Cette publication appartient au groupe d’Ali Haddad, actuellement en prison. Larbi Ouenoughi a révélé qu’à l’époque de Djamel Kaouane, une villa a été louée par l’ANEP à El Biar, à Alger, 30 millions de centimes par mois, sans qu’elle soit exploitée par l’entreprise. La location a duré deux ans.

235 milliards de centimes de publicité pour Ennahar

Selon le PDG de l’ANEP, 4000 milliards de centimes de publicité ont été distribués ces quatre dernières années par la régie publique. Le quotidien Ennahar est le journal qui a le plus profité de la manne publicitaire. Entre 2012 et 2019, cette publication a bénéficié de 235 milliards de centime de publicité, contre 179 milliards de centimes pour Echourouk durant la même période.

Minbar Al Qora’a  et La Tribune des lecteurs, deux publications du député du FLN Abdelhamid Si Afif à faible diffusion, ont obtenu 109 milliards de centimes entre 2012 et 2019. Les autres bénéficiaires de la manne publicitaire publique entre 2012 et 2015 ou entre 2016 et 2019 sont : Le Jour (101 milliards de centimes), Reporters (54 milliards de centimes), Les Débats (43 milliards de centimes), La Nouvelle République (43 milliards de centimes), La Tribune (43 milliards de centimes), La Dépêche de Kabylie (23 milliards de centimes), El Bilad (40 milliards de centimes), El Khabar (35 milliards de centimes) et El Hayat (12 milliards de centimes).

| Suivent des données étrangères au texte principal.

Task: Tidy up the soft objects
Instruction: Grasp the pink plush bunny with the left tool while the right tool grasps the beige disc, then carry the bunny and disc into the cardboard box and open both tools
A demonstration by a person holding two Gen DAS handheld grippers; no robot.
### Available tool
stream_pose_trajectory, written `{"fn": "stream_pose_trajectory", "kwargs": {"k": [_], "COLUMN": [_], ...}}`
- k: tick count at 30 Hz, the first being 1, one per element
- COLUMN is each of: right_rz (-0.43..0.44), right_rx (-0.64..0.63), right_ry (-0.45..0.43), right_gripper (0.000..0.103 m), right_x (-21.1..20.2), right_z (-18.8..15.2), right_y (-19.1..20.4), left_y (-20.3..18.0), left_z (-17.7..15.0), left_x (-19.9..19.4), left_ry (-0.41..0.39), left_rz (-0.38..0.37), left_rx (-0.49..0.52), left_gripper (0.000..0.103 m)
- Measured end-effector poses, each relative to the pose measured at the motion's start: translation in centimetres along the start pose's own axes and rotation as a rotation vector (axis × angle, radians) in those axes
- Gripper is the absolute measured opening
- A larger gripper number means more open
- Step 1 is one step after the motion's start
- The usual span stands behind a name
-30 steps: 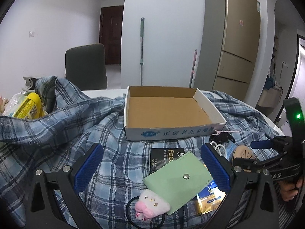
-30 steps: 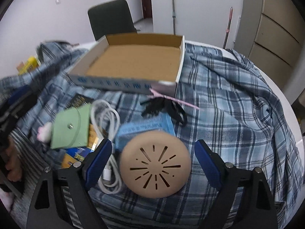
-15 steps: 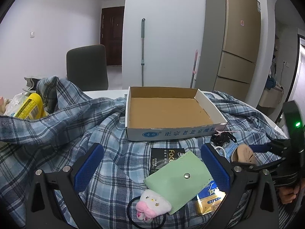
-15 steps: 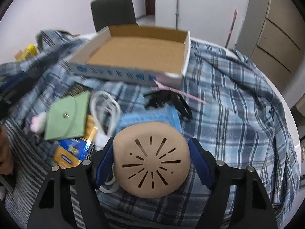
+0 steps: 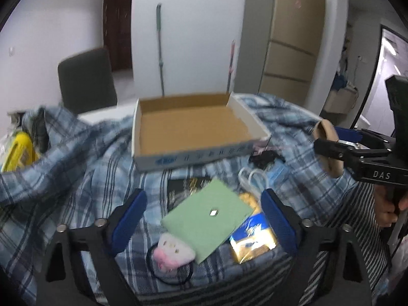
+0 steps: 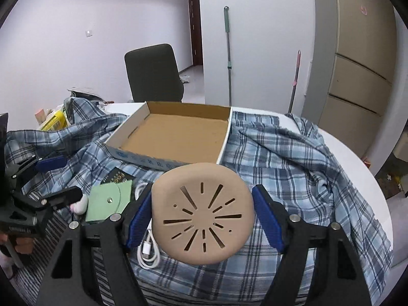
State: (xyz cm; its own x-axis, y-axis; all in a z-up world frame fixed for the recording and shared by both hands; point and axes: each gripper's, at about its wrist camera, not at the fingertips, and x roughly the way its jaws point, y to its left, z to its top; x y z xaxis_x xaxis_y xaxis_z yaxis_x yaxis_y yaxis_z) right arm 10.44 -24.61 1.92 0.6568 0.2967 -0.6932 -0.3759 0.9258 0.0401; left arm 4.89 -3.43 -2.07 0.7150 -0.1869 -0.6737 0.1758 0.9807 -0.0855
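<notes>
Two blue pads of the right hand-held gripper (image 6: 202,216) are closed on the round beige slotted soft pad (image 6: 202,214), which is held above the plaid cloth (image 6: 293,158). The left hand-held gripper (image 5: 204,219) is kept wide over the green snap pouch (image 5: 207,213). Carrying is judged under way; next, a release inside the empty cardboard box (image 6: 176,132) is needed.

A white round table (image 6: 357,153), largely draped by a blue plaid shirt (image 6: 288,153); on the shirt, an open cardboard box (image 6: 178,132) toward the far side; nearer, a green snap pouch (image 5: 209,216), white cable (image 6: 148,252), pink plush hair tie (image 5: 173,252), black packet (image 5: 188,186).
</notes>
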Motion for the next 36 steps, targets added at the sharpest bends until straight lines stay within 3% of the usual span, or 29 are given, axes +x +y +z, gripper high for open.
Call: {"fn": "stream_pose_trajectory", "kwargs": {"k": [7, 11, 14, 19, 30, 32, 36], "right_rz": [0.061, 0.063, 0.074, 0.082, 0.096, 0.096, 0.101], "right_rx": [0.025, -0.014, -0.030, -0.050, -0.076, -0.081, -0.086], "right_ry": [0.058, 0.055, 0.061, 0.081, 0.097, 0.099, 0.099], "right_gripper": [0.075, 0.075, 0.075, 0.075, 0.076, 0.076, 0.076], "right_x": [2.7, 2.9, 3.0, 3.5, 3.8, 3.9, 3.9], "right_z": [-2.0, -2.4, -2.7, -3.0, -3.3, -3.3, -3.4], "right_y": [-0.7, 0.0, 0.4, 0.9, 1.4, 1.4, 1.5], "left_y": [2.0, 2.8, 2.9, 3.5, 3.5, 3.4, 3.3], "left_z": [-2.0, -2.8, -3.2, -4.0, -4.9, -5.0, -4.9], "left_x": [0.5, 0.8, 1.3, 2.3, 2.2, 2.8, 2.7], "left_ry": [0.077, 0.119, 0.140, 0.203, 0.239, 0.249, 0.238], "left_rz": [0.070, 0.067, 0.090, 0.058, 0.038, 0.031, 0.032], "left_rx": [0.004, -0.008, 0.028, 0.027, 0.031, 0.036, 0.040], "left_gripper": [0.084, 0.084, 0.073, 0.050, 0.050, 0.041, 0.036]}}
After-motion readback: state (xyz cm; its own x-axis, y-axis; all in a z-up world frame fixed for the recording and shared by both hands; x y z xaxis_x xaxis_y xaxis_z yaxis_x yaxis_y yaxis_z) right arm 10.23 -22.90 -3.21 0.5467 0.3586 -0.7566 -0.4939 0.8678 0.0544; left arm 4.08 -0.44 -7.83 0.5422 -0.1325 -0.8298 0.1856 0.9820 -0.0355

Le journal El Balagh, propriété de l’ancien joueur de football Rabah Madjer, a bénéficié de 30 milliards de centimes. « Ce journal a continué à bénéficier de la publicité malgré qu’il n’apparaissait plus. Nous avons trouvé que des hebdomadaires paraissent trois fois par semaine rien que pour avoir de la publicité. Et, il ya des journaux qui paraissaient que le jour où ils recevaient de la pub. D’autres titres tiraient uniquement 2000 exemplaires par jour parce qu’il s’agit du seuil minimum pour accéder à la pub », a détaillé le PDG de l’ANEP.

« Malgré ces sommes, les directeurs de journaux se plaignent de la réduction de la publicité publique pour priver leurs salariés et leurs journalistes de leurs droits. Ce que ces journaux ont gagné suffit pour couvrir les salaires des employés pendant longtemps », a souligné Larbi Ouenoughi.

Le PDG de l’ANEP a découvert que 40 journaux sortaient sous des prête-noms. Ils sont la propriété de députés, de sénateurs, de sportifs et de fils de hauts responsables. Des critères sont, selon lui, à l’étude pour la publicité dans la presse électronique. Cela va de pair avec l’élaboration d’un projet de loi sur la presse électronique qui sera prêt en septembre 2020.

D’après Larbi Ouenoughi, le paramètre d’évaluation de l’audience d’un média électronique est plus facile que pour un journal. Une audience qui s’apprécie avec le nombre de clics alors que les journaux ne communiquent pas souvent les chiffres des invendus.